# EXERCISE DIRECTIONS:
In the entries below, work out how many lines include "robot", and write only that number.

□ □ □ □

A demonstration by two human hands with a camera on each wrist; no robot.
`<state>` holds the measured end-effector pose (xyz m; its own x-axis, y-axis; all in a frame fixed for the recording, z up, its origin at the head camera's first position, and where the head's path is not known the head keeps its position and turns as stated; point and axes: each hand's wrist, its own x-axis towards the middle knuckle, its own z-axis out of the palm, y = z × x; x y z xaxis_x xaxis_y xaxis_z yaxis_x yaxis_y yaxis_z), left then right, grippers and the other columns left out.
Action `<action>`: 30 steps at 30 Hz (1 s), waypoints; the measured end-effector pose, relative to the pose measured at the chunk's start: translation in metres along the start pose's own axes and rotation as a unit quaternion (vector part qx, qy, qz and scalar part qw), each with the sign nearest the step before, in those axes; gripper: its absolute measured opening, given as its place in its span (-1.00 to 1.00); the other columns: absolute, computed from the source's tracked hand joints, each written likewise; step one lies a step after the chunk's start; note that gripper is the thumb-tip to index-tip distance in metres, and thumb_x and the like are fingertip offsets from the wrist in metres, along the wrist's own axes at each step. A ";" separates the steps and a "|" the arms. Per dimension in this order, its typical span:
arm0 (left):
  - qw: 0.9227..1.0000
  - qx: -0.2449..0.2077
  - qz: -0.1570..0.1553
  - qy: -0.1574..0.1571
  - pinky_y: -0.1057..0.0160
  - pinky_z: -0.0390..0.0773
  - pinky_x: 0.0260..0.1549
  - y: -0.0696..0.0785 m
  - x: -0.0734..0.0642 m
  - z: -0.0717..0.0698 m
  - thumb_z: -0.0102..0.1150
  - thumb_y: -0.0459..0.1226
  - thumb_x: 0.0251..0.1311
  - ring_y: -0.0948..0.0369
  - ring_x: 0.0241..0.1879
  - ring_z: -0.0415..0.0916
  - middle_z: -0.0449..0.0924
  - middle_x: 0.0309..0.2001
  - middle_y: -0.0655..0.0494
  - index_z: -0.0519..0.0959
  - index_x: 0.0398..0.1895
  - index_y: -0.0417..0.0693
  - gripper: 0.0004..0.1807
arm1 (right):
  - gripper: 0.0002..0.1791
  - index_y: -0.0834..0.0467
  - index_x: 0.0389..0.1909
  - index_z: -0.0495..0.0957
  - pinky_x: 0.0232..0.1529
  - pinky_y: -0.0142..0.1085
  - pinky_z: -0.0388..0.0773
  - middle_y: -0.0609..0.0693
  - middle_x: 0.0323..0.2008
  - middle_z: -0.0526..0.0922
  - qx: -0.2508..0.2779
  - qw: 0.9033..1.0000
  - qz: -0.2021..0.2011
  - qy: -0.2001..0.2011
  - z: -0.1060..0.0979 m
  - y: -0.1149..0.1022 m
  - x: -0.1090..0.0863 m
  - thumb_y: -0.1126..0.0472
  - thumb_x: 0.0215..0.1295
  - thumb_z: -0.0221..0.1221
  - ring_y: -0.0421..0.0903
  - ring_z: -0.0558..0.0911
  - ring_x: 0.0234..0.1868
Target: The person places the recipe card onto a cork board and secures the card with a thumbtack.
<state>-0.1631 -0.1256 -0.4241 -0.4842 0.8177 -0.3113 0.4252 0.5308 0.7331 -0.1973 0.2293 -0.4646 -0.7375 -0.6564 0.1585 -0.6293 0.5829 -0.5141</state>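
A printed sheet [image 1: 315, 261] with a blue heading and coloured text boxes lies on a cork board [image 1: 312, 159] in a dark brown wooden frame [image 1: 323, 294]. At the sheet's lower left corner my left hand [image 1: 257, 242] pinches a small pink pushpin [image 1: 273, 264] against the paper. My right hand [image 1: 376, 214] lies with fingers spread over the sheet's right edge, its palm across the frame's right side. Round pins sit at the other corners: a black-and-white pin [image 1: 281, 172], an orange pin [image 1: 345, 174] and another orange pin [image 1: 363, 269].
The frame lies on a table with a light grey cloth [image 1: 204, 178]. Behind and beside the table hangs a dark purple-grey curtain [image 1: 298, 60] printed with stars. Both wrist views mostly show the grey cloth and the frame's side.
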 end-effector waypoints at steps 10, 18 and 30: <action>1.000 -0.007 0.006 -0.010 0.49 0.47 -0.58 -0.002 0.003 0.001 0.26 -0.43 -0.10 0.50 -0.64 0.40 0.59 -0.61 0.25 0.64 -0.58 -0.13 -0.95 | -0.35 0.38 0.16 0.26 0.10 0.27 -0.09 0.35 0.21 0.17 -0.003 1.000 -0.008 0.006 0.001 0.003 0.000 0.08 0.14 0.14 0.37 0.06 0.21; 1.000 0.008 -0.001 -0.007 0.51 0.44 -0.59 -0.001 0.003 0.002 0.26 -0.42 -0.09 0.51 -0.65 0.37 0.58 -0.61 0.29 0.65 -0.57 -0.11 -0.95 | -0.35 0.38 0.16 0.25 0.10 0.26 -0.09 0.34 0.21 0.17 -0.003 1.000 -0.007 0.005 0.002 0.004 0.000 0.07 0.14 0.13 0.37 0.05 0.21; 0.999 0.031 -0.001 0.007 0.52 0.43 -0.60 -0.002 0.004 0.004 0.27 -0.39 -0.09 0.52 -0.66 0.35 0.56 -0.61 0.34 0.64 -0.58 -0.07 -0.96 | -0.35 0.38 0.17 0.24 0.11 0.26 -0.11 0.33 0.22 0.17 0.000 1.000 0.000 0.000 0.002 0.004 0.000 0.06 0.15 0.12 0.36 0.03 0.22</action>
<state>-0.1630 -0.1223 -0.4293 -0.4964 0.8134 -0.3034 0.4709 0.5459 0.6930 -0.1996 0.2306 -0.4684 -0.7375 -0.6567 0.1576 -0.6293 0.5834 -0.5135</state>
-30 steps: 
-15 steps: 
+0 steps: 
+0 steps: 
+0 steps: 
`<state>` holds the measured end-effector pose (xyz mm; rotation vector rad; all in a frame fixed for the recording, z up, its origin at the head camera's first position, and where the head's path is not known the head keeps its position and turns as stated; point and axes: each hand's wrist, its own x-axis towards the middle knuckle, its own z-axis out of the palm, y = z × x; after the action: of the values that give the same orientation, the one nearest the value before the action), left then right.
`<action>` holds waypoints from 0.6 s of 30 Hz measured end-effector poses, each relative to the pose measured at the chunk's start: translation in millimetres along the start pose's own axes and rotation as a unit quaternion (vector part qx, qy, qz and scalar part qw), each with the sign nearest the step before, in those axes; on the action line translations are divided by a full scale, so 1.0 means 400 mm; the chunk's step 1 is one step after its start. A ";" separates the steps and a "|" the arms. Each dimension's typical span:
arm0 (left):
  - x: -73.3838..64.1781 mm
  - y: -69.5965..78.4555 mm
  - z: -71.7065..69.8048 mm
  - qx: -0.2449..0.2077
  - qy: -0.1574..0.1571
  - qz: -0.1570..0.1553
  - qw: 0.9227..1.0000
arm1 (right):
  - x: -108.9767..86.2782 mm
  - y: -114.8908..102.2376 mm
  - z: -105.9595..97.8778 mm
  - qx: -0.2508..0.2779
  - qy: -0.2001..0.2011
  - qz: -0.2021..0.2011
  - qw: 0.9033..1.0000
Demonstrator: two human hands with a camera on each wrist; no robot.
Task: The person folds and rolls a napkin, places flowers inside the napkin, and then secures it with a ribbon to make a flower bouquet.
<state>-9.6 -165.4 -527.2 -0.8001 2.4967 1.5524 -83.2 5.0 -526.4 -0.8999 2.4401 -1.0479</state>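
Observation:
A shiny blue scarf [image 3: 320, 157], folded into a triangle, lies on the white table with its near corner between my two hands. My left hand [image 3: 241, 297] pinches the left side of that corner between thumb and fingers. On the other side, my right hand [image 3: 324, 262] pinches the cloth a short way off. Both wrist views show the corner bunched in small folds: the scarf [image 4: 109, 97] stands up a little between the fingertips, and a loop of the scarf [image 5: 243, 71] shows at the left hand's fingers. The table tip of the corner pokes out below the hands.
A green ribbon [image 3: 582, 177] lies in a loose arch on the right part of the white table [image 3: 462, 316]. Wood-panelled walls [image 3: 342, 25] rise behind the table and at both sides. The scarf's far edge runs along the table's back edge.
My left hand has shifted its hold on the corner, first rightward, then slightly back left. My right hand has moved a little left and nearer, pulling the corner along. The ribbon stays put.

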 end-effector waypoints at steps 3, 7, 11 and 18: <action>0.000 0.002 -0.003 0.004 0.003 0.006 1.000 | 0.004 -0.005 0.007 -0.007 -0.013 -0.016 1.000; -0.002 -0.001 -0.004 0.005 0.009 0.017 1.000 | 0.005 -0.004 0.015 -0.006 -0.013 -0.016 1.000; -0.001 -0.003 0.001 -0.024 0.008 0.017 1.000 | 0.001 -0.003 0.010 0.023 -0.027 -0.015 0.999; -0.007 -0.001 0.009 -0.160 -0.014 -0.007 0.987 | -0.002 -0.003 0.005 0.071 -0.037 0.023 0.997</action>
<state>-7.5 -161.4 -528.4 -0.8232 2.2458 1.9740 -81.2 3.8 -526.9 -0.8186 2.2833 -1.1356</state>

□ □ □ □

# ANSWER BOX:
2